■ Items from a data source:
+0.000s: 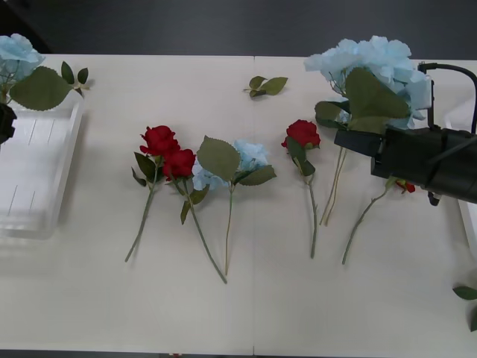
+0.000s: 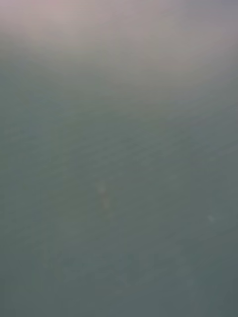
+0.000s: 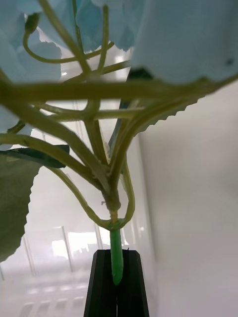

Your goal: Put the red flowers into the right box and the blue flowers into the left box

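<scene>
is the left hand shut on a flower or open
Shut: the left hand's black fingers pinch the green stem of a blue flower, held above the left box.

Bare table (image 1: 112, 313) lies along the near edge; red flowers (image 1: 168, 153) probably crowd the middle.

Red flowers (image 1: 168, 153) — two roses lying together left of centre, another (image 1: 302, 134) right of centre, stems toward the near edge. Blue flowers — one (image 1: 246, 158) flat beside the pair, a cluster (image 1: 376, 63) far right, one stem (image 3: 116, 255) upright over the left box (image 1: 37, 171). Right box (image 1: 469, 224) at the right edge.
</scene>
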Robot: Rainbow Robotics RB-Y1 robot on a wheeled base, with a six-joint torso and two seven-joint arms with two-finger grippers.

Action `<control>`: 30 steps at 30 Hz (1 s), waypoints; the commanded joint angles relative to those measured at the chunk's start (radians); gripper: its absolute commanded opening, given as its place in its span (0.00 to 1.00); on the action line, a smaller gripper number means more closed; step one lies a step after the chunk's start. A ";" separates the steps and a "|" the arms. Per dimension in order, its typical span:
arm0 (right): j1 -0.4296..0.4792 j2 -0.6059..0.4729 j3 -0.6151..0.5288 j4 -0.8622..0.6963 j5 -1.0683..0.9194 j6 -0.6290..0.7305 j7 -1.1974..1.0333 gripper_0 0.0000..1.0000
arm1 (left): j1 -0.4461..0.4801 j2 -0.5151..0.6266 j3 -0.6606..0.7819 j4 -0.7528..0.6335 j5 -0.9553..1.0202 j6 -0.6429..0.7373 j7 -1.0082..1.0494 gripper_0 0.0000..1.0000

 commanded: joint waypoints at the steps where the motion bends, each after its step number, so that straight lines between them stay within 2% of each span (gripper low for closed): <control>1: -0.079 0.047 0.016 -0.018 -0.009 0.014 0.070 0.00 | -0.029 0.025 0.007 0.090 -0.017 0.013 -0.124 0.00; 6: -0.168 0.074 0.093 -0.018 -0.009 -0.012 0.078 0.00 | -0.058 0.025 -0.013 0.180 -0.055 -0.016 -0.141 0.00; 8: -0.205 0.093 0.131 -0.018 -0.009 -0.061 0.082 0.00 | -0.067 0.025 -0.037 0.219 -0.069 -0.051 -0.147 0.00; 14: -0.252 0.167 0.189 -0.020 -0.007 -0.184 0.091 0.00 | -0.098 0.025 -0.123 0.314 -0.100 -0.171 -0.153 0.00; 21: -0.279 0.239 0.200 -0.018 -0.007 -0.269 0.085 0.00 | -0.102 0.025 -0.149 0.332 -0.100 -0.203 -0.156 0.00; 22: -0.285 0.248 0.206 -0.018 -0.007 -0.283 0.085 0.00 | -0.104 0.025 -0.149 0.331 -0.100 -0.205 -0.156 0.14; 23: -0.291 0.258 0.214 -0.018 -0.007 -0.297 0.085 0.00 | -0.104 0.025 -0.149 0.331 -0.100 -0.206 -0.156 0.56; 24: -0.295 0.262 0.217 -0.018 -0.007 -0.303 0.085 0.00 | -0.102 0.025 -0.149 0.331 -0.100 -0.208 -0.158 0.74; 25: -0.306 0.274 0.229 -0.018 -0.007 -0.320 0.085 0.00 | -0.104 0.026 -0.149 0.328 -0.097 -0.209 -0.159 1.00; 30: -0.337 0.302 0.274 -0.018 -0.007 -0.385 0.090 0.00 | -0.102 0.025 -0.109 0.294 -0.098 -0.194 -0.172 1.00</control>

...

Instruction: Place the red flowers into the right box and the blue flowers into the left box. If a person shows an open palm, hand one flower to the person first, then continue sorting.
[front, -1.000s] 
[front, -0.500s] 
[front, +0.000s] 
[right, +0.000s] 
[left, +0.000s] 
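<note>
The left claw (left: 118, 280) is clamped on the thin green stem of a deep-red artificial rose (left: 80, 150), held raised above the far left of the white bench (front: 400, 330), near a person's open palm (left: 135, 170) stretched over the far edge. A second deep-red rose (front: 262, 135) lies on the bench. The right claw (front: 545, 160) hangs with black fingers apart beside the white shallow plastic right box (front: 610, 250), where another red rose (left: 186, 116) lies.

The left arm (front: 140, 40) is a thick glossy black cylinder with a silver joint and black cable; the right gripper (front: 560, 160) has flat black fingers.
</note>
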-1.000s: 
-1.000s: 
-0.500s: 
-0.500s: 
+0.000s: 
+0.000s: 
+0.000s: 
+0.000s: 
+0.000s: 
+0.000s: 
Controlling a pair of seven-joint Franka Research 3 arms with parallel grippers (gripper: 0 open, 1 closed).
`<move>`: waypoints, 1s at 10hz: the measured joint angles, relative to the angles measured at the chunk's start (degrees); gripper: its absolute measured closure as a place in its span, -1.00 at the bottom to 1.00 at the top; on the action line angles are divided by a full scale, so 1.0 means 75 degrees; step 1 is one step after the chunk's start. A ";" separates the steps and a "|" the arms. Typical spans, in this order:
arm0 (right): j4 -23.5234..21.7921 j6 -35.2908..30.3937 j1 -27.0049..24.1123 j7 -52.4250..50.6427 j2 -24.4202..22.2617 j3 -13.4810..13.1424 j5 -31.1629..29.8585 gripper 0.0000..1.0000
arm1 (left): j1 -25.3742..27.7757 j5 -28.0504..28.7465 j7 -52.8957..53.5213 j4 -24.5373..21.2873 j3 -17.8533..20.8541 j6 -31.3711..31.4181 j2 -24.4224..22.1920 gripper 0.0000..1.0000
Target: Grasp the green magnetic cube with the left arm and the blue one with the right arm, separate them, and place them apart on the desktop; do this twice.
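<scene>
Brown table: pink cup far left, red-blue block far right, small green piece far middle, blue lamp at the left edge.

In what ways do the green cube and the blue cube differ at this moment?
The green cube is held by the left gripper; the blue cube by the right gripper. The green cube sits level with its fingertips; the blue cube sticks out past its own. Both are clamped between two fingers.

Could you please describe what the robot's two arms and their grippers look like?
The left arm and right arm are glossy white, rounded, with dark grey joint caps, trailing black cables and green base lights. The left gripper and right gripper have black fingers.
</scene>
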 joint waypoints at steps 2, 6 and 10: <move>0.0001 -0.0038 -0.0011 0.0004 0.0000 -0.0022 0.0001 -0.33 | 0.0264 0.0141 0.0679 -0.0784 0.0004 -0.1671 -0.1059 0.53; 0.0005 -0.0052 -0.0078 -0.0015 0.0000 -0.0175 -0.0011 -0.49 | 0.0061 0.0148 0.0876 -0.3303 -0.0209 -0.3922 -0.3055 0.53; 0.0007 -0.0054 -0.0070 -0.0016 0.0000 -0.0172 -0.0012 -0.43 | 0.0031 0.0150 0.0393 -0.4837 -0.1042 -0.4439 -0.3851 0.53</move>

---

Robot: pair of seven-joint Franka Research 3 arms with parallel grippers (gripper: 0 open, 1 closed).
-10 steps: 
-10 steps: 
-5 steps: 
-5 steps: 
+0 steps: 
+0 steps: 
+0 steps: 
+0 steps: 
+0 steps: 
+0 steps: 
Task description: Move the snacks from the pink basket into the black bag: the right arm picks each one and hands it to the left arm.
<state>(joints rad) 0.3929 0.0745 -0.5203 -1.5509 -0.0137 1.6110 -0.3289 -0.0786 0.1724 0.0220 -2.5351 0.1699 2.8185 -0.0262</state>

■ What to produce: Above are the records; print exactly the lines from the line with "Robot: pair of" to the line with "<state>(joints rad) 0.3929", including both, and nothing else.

■ Written solution:
Robot: pair of seven-joint Franka Research 3 arms with parallel grippers (gripper: 0 open, 1 closed).
-10 steps: 
-10 steps: 
-5 steps: 
-5 steps: 
+0 steps: 
+0 steps: 
+0 steps: 
+0 steps: 
+0 steps: 
+0 steps: 
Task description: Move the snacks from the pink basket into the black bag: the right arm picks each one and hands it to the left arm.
<state>(joints rad) 0.3929 0.0745 -0.5203 -1.5509 -0.0137 1.6110 -0.3289 -0.0786 0.1724 0.0220 -2.5351 0.1699 2.8185 -0.0262</state>

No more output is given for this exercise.